Success! Well, sort of, we still need to grok what's going on here, and come to think of it, where the hell are we? Let's take a look at what's going on inside vm_call_iseq_setup_tailcall and see if we can find our bearings and see how this call translates into the goodness of tail call optimization.

Just when you were starting to think it was turtles all the way down

Though we could consider vm_call_iseq_setup_tailcall on its own, we would probably do better to use the same strategy that we employed earlier and compare the unoptimized version to the tail call optimized version, and see what is different between the two. It didn't work for us last time, but maybe we'll have better luck this time around.

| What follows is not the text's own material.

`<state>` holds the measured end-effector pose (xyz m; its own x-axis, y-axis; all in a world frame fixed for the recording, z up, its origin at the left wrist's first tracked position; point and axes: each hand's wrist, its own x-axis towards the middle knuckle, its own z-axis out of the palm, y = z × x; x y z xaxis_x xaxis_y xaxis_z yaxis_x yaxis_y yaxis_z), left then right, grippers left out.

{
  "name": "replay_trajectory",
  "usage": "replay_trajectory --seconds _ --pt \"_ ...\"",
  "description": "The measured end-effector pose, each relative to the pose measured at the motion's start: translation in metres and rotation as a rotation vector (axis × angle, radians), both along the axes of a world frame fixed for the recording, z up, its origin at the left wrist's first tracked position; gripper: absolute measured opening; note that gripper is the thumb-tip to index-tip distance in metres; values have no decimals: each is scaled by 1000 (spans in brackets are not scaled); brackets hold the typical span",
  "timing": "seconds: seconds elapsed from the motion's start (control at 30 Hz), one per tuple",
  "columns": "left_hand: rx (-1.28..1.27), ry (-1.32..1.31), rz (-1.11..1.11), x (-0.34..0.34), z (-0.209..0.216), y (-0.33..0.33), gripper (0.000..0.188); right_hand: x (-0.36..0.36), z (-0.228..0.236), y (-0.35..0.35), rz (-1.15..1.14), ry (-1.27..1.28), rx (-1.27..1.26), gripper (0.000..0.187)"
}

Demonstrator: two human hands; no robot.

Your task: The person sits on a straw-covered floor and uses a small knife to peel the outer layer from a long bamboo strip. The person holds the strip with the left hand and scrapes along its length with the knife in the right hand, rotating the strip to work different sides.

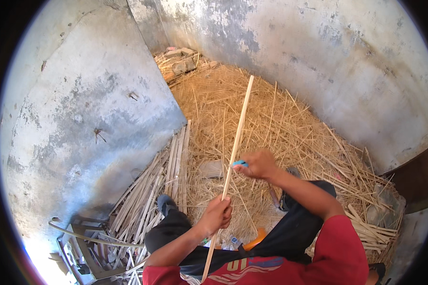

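A long, pale split-wood strip (243, 114) slants up and away from my lap, its far end over the straw-like shavings. Around its lower part, my left hand (216, 214) is closed, with the strip running on below toward my shirt. Farther up, my right hand (260, 164) is closed on a small blue-handled tool (240, 163), whose tip meets the strip's right side. The tool's working end is too small to make out, and my fingers cover most of its handle.
Shavings (290, 123) cover the floor between worn walls. Loose strips (138, 204) lie at left, and more strips (371, 237) at right. Broken bricks (180, 65) sit at the back. A boxy frame (78, 256) stands at lower left; an orange object (257, 239) lies between my legs.
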<state>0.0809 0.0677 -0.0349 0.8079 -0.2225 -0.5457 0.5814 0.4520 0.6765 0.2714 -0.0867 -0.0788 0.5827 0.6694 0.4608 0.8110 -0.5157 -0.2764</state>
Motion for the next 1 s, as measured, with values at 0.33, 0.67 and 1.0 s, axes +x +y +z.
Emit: replay_trajectory --seconds 0.33,0.67,1.0 --pt "-4 17 11 -6 4 -2 26 -4 10 3 -50 86 26 70" --pt "87 -3 -6 -22 -3 -6 20 -14 2 -4 9 20 -2 69" --pt "313 -216 -6 -1 -8 -9 26 40 8 3 -159 -17 77 68"
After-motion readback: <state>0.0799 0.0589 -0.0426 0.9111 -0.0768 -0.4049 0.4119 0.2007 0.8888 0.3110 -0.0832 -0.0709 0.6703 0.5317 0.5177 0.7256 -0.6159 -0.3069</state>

We've established that the tail optimized version can be found in vm_call_iseq_setup_tailcall, and if it wasn't obvious from its name or from my making a point of mentioning it during our descent, the unoptimized version can be found in vm_call_iseq_setup_normal. Looking at both methods at a high level, it looks like we're still in the process of making the method call, as both of these functions seem to be preparing Ruby's internal stack prior to pushing a new frame onto the call stack.

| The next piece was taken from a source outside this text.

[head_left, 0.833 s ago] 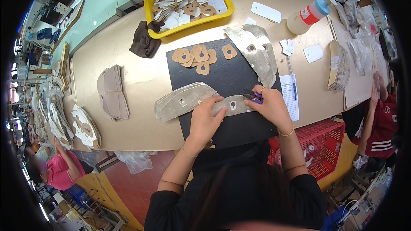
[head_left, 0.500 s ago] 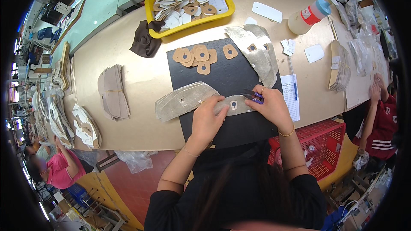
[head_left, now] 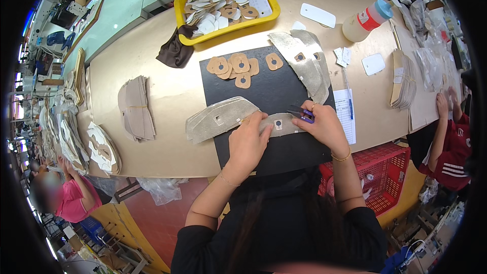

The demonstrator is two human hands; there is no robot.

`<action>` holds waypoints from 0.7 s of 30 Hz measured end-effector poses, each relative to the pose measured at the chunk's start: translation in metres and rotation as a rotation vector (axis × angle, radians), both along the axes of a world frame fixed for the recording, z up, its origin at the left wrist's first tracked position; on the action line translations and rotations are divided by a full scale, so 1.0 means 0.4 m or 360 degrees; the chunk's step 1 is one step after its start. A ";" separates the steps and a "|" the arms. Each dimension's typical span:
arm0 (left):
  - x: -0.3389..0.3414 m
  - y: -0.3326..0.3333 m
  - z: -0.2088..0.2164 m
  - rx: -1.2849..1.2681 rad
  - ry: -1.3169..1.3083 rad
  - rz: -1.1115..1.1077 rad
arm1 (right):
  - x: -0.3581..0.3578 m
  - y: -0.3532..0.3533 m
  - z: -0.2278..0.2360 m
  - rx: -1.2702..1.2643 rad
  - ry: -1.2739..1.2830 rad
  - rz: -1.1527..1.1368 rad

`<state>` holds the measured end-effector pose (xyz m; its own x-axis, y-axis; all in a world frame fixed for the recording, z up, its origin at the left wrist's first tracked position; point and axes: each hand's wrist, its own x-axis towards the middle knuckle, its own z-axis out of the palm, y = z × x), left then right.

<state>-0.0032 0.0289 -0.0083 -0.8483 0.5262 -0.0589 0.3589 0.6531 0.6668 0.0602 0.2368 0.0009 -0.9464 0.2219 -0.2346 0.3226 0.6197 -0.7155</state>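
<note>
A grey-beige curved fabric piece (head_left: pixel 284 129) with a small keyhole-shaped cutout lies on the black mat (head_left: pixel 274 158) in front of me. My left hand (head_left: pixel 247 138) has its fingers closed over that piece's left end. In my right hand (head_left: pixel 323 123) is a pair of purple-handled thread snips (head_left: pixel 304 115), blades pointing left above the mat. The same hand's thumb and fingers rest by the piece's right end. Left of my left hand, a stack of matching pieces (head_left: pixel 218 120) sits across the mat's edge. Tan keyhole patches (head_left: pixel 241 64) are spread on the mat's far part.
Metallic-looking curved pieces (head_left: pixel 303 62) lie at the mat's far right. Beyond stands a yellow tray (head_left: pixel 276 14) of white and tan cutouts. A squeeze bottle (head_left: pixel 362 23) is at far right, banded brown pieces (head_left: pixel 137 109) at left, a red crate (head_left: pixel 378 165) below. Two people sit at the sides.
Both hands stay almost in place on the curved piece, with the snips still in the right one. The whole scene shifts very slightly in the picture.
</note>
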 end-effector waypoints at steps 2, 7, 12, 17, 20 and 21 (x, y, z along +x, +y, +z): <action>0.011 0.003 0.008 -0.0059 0.0066 0.0013 | 0.000 -0.003 -0.001 0.0033 0.0019 0.0006; 0.036 0.011 0.017 -0.0276 0.0408 -0.0068 | 0.000 -0.008 -0.003 0.0076 0.0021 0.0004; 0.022 -0.004 -0.008 -0.0099 0.0785 -0.0347 | -0.001 -0.008 -0.001 0.0077 -0.0001 0.0018; 0.017 -0.018 -0.042 0.0094 0.0839 -0.0712 | -0.002 -0.007 -0.001 0.0105 -0.0004 0.0024; 0.022 -0.030 -0.046 0.0032 0.0858 -0.0802 | -0.002 -0.007 -0.001 0.0104 -0.0017 0.0023; 0.025 -0.036 -0.044 -0.0016 0.0862 -0.0830 | -0.003 -0.007 -0.001 0.0098 -0.0018 0.0021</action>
<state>0.0068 0.0145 -0.0258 -0.4007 0.8695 0.2888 0.8996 0.3136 0.3041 0.0591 0.2339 0.0006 -0.9468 0.2236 -0.2315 0.3218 0.6666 -0.6724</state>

Here's a side-by-side vimdiff highlighting the differences between the two functions, though I should warn you that I made a couple of minor adjustments to vm_call_iseq_setup_normal to suppress irrelevant differences:

Differences between vm_call_iseq_setup_normal and vm_call_iseq_setup_tailcall

Compared to the extremely minimal differences in the our initial diff, I'm much more optimistic that we'll find what we're looking for in this larger change set. Let's start with vm_call_iseq_setup_normal since it is the shorter and more typical of the two functions.

vm_call_iseq_setup_normal

VALUE *argv = cfp->sp - ci->argc;

vm_call_iseq_setup_normal begins by creating a pointer to the position on the stack where the argument vector (argv) for the next iteration of the recursive call begins. This is achieved by taking the current stack frame's stack pointer (cfp->sp) and moving backward down the stack the appropriate number of elements, as determined by our old friend the call info struct (rb_call_info_t) and its argument count field (ci->argc).

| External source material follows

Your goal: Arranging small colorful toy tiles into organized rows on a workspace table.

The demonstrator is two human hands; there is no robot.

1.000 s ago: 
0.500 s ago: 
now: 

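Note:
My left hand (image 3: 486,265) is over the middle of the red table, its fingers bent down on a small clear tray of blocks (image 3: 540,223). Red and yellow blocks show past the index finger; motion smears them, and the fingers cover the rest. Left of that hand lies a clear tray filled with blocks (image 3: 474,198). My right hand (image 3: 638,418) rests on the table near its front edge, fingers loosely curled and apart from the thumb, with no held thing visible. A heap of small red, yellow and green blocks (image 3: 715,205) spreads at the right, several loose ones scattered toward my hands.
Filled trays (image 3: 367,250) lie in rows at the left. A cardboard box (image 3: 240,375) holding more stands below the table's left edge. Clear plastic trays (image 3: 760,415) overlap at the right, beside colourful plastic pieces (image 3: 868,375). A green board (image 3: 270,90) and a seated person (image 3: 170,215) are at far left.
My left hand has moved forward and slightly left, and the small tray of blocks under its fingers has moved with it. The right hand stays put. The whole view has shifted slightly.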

rb_iseq_t *iseq = ci->me->def->body.iseq;

vm_call_iseq_setup_normal then continues by creating a pointer to the rb_iseq_t struct identifying and encapsulating data about the instruction sequence that will be invoked by this call.

VALUE *sp = argv + iseq->param.size;

vm_call_iseq_setup_normal next creates a new pointer (sp) and points it to where it calculates the end of the argument vector (argv) to be using the value returned by iseq->param.size, a field related to the instruction sequence indicating how many parameters the instruction sequence takes.

It may seem strange that the VM determines the beginning of argv by descending ci->argc elements from the top of the stack and then later finds the end of argv by ascending iseq->param.size elements up the stack, however the use of iseq->param.size allows the VM to allocate extra space on the stack in situations that use special types of arguments. In this case however, our Guinea pig function uses only simple arguments so ci->argc and iseq->param.size are equal. This brings us right back to where we started at the top of the stack.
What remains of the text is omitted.